» **What is needed**:
Where the data below contains pictures, omit them; output the rest word for word.

··· Input data

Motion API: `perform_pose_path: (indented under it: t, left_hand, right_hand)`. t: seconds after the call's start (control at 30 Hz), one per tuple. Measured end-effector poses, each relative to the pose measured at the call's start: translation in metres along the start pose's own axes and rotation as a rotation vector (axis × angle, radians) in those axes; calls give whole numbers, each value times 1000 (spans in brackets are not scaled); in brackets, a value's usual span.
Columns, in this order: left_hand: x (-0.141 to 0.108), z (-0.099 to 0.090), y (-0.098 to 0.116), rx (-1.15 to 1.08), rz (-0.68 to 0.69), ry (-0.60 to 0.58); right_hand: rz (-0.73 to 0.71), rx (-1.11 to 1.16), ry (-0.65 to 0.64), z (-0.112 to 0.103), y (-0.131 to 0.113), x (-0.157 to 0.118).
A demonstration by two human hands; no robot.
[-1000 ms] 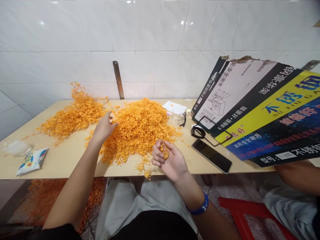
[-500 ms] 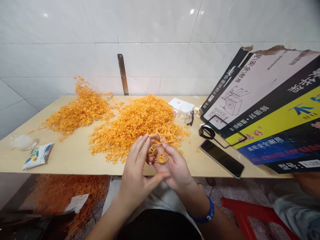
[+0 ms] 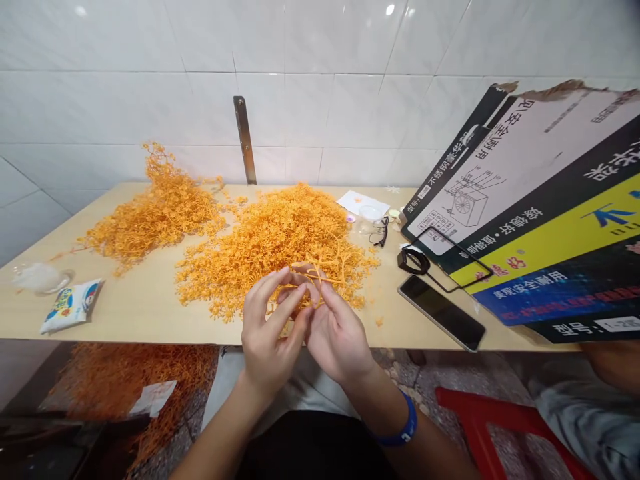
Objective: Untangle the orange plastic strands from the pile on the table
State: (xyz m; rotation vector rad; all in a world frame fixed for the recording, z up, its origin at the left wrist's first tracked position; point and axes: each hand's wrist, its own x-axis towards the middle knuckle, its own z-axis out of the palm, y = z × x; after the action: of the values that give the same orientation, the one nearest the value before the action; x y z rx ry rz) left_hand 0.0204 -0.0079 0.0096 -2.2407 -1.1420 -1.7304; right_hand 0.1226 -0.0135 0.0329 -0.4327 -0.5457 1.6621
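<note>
A broad heap of orange branched strands point(image 3: 270, 247) lies on the pale wooden table point(image 3: 125, 313), with a second heap point(image 3: 160, 213) to its left. My left hand point(image 3: 270, 327) and my right hand point(image 3: 337, 340) meet at the heap's front edge. Their fingertips pinch a small, loose tangle of the same strands point(image 3: 310, 283) between them. A blue wristband point(image 3: 400, 427) circles my right wrist.
Stacked printed boards point(image 3: 525, 200) lean over the table's right end, above a phone point(image 3: 440, 312) and glasses point(image 3: 381, 233). A white packet point(image 3: 70, 307) lies at left. More orange strands point(image 3: 120, 380) cover the floor. A red stool point(image 3: 480, 417) and another person's arm point(image 3: 613, 360) are at lower right.
My left hand has left the top of the heap and joined my right hand at the table's front. The small tangle is now pulled out between both hands.
</note>
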Motion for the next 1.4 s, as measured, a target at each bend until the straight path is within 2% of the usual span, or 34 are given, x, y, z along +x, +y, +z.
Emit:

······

» **Your solution**:
Motion API: `perform_pose_path: (indented under it: t, left_hand, right_hand)`. t: seconds after the call's start (control at 30 Hz), one per tuple. Measured end-effector poses, each relative to the pose measured at the call's start: translation in metres along the start pose's own axes and rotation as a rotation vector (axis × angle, radians) in those axes; calls give whole numbers, each value times 1000 (spans in brackets are not scaled); in brackets, a value's usual span.
Columns, in this order: left_hand: x (-0.141 to 0.108), z (-0.099 to 0.090), y (-0.098 to 0.116), rx (-1.15 to 1.08), rz (-0.68 to 0.69), ry (-0.60 to 0.58); right_hand: rz (-0.73 to 0.71), rx (-1.11 to 1.16), ry (-0.65 to 0.64), z (-0.112 to 0.103), y (-0.131 to 0.113), x (-0.157 to 0.118).
A demonstration by two human hands; no robot.
[-1000 ms] 
[-500 ms] 
[+0 ms] 
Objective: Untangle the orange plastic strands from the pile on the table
State: (xyz m; rotation vector rad; all in a world frame fixed for the recording, z up, its origin at the left wrist's first tracked position; point and axes: each hand's wrist, its own x-axis towards the middle knuckle, its own z-axis out of the palm, y = z × x; after the action: of the values that give the same orientation, the one nearest the value before the action; x y z rx ry rz) left_hand 0.0204 -0.0079 0.0096 -2.2407 -1.1420 -1.7304; right_hand 0.1226 -0.0135 0.0329 -0.4327 -0.5457 1.6621
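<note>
A broad heap of orange branched strands point(image 3: 270, 247) lies on the pale wooden table point(image 3: 125, 313), with a second heap point(image 3: 160, 213) to its left. My left hand point(image 3: 270, 327) and my right hand point(image 3: 337, 340) meet at the heap's front edge. Their fingertips pinch a small, loose tangle of the same strands point(image 3: 310, 283) between them. A blue wristband point(image 3: 400, 427) circles my right wrist.
Stacked printed boards point(image 3: 525, 200) lean over the table's right end, above a phone point(image 3: 440, 312) and glasses point(image 3: 381, 233). A white packet point(image 3: 70, 307) lies at left. More orange strands point(image 3: 120, 380) cover the floor. A red stool point(image 3: 480, 417) and another person's arm point(image 3: 613, 360) are at lower right.
My left hand has left the top of the heap and joined my right hand at the table's front. The small tangle is now pulled out between both hands.
</note>
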Motion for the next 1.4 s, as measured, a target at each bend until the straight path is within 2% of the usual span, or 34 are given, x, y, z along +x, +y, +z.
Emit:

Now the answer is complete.